Science education courses and professional development offerings often emphasize a
command of teaching techniques that focus more on an appropriation of canonical subject matter
knowledge than they do on effective teaching and learning techniques for diverse populations.
Teachers’ experiences in these courses become a component of their cultural toolkits and are
enacted in classroom settings often times as an antithesis to the communal practices that are
necessary for transformative science education. As teachers enact corporate culture as a result of
the components of their toolkits, the process of making allowances for student culture becomes
difficult. Instances where students would be able to provide examples for each other to help
support their learning are not allowed to flourish because oftentimes teachers have become
entrenched in a strict question and answer model that does not make allowances for students’
ways of knowing (Vermunt &Verloop, 1999). The design and planning of lessons that are more
communally grounded and culturally relevant to students rarely happens because that structure
does not fit into the corporate classroom model and the cultural toolkits that teachers are
prepared with.
The move to conscious praxis: From cultural to physical toolkits
In the next step of this study, we began to focus on the development of the cultural toolkits
discussed in the previous section and the development of a physical toolkit of analogies that
developed as result of this study. Beginning with the observations of increased eye contact,
heightened emotional energy, fewer breaks in conversation, and head nods when students
explained specific concepts using analogies to their peers, teacher and student researchers looked
at instances where these same markers for student interest occurred in the teacher led classroom.
When teachers entered the classroom and used analogies both with and without prior planning,
the same markers for student interest were present. In addition, as teachers became more closely
involved with students’ ways of knowing by watching videotapes and observing when students
explained work to each other, their actions and dispositions began to change. Teachers picked up
practices from students that over time became part of their cultural toolkits.
These new practices resulted in teachers sitting on eye level with students, giving high fives
when students responded correctly to questions, and using multiple examples in their
explanations of concepts.

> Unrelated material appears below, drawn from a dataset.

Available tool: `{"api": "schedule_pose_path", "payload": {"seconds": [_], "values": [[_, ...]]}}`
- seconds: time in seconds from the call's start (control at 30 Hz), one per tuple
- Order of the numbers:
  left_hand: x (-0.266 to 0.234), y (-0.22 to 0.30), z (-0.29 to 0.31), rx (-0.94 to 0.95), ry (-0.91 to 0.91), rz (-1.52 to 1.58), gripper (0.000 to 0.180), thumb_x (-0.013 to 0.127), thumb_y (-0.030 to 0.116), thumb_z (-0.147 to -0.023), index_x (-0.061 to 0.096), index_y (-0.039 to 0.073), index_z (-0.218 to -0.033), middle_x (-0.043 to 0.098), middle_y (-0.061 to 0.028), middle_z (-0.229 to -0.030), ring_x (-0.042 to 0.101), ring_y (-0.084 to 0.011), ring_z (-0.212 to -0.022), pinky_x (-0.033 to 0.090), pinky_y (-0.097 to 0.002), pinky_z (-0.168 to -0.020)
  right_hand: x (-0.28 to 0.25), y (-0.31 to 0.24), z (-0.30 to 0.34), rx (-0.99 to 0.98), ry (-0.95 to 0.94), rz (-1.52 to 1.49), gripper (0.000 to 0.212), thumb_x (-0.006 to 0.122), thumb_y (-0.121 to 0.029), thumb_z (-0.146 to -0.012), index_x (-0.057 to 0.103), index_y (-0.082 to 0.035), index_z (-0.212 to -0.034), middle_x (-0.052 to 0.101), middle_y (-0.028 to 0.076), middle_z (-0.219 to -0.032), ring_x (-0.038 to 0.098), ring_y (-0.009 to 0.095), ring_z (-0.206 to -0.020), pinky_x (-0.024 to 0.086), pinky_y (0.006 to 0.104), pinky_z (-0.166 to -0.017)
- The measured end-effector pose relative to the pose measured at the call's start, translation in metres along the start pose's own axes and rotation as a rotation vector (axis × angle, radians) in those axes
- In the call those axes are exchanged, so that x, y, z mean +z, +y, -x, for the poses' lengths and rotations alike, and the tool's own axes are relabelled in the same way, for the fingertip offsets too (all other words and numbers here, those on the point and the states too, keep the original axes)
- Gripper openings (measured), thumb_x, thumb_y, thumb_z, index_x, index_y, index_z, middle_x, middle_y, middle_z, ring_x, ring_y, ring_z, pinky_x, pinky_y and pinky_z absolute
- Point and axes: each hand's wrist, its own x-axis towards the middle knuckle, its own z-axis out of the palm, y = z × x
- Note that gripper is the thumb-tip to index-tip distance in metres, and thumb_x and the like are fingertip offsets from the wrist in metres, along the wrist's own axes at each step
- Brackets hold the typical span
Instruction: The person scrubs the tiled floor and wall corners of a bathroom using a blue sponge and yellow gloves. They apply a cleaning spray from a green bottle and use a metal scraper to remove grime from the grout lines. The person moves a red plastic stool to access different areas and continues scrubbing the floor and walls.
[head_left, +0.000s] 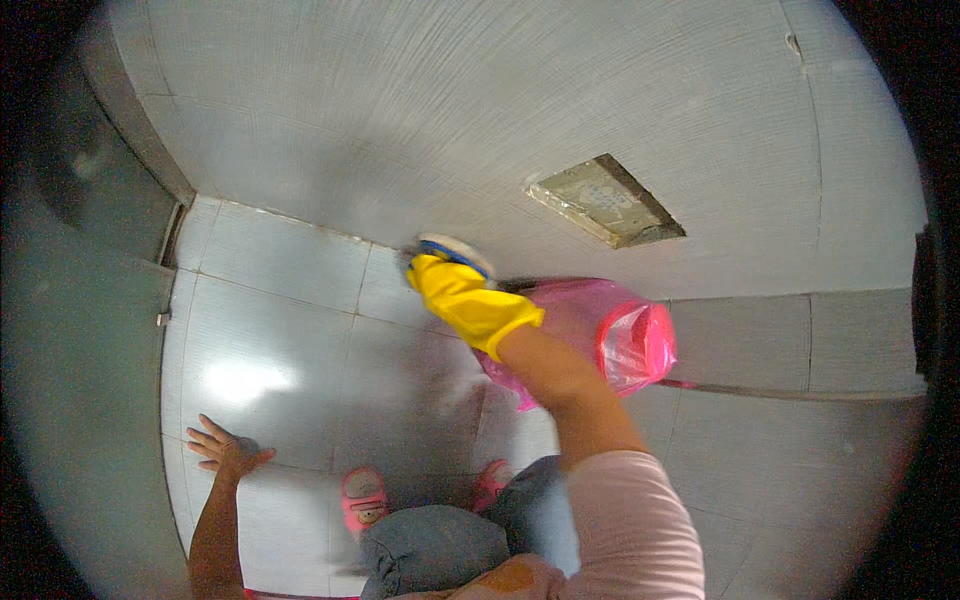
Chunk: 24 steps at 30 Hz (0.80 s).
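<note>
My right hand [450,292], in a yellow rubber glove, grips an oval blue-and-cream scrub brush [458,252]. The brush meets the grey wall [330,190] low down, close to where it joins the floor; its bristles are hard to make out. Bare, with its fingers spread, my left hand [228,455] is pressed on the grey floor tiles [270,320] to the left. Beside my right forearm is a pink bin [655,345] with a thin pink plastic bag [570,300] around it, close against the wall.
A recessed rectangular opening [605,203] with rough edges is in the wall above the bin. A greenish-grey door [90,260] with a metal frame stands on the left. My pink sandals [364,497] rest on the tiles below my bent knees.
</note>
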Motion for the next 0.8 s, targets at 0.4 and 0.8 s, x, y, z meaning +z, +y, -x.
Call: {"api": "schedule_pose_path", "payload": {"seconds": [0.4,0.8], "values": [[-0.002,-0.019,0.000,-0.054,-0.011,0.002,0.150,0.087,0.039,-0.044,-0.034,0.012,-0.129,-0.031,-0.0267,-0.134,-0.021,-0.0401,-0.129,0.004,-0.0603,-0.102,-0.073,-0.046,0.008,-0.193,0.102,0.156,0.022,0.056,-0.037,-0.077,0.054,-0.014,-0.078,0.056,0.010,-0.074,0.054,0.032,-0.071,0.041,0.0404,-0.057],[0.001,-0.022,0.001,-0.077,-0.050,0.025,0.153,0.087,0.042,-0.041,-0.035,0.011,-0.128,-0.032,-0.0273,-0.134,-0.024,-0.0397,-0.128,0.002,-0.0613,-0.101,-0.041,-0.053,0.001,0.069,-0.120,0.025,0.026,0.057,-0.030,-0.079,0.055,-0.011,-0.061,0.053,0.005,-0.058,0.052,0.018,-0.052,0.043,0.0357,-0.047]]}}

As a result of the successful evolution of teacher practices and the
identification of these new practices as being indicators of good teaching by students, the two
teachers involved in this study had developed new schema for their cultural toolkits. Teachers
then decided that it would be a good plan of action to identify and write down analogies that
students used when interacting with each other. They also decided to use these analogies in their
classrooms. This pooling of student analogies describes the development of a physical toolkit of
analogies that accompanied their cultural toolkits. An example of this is described in the
vignettes below.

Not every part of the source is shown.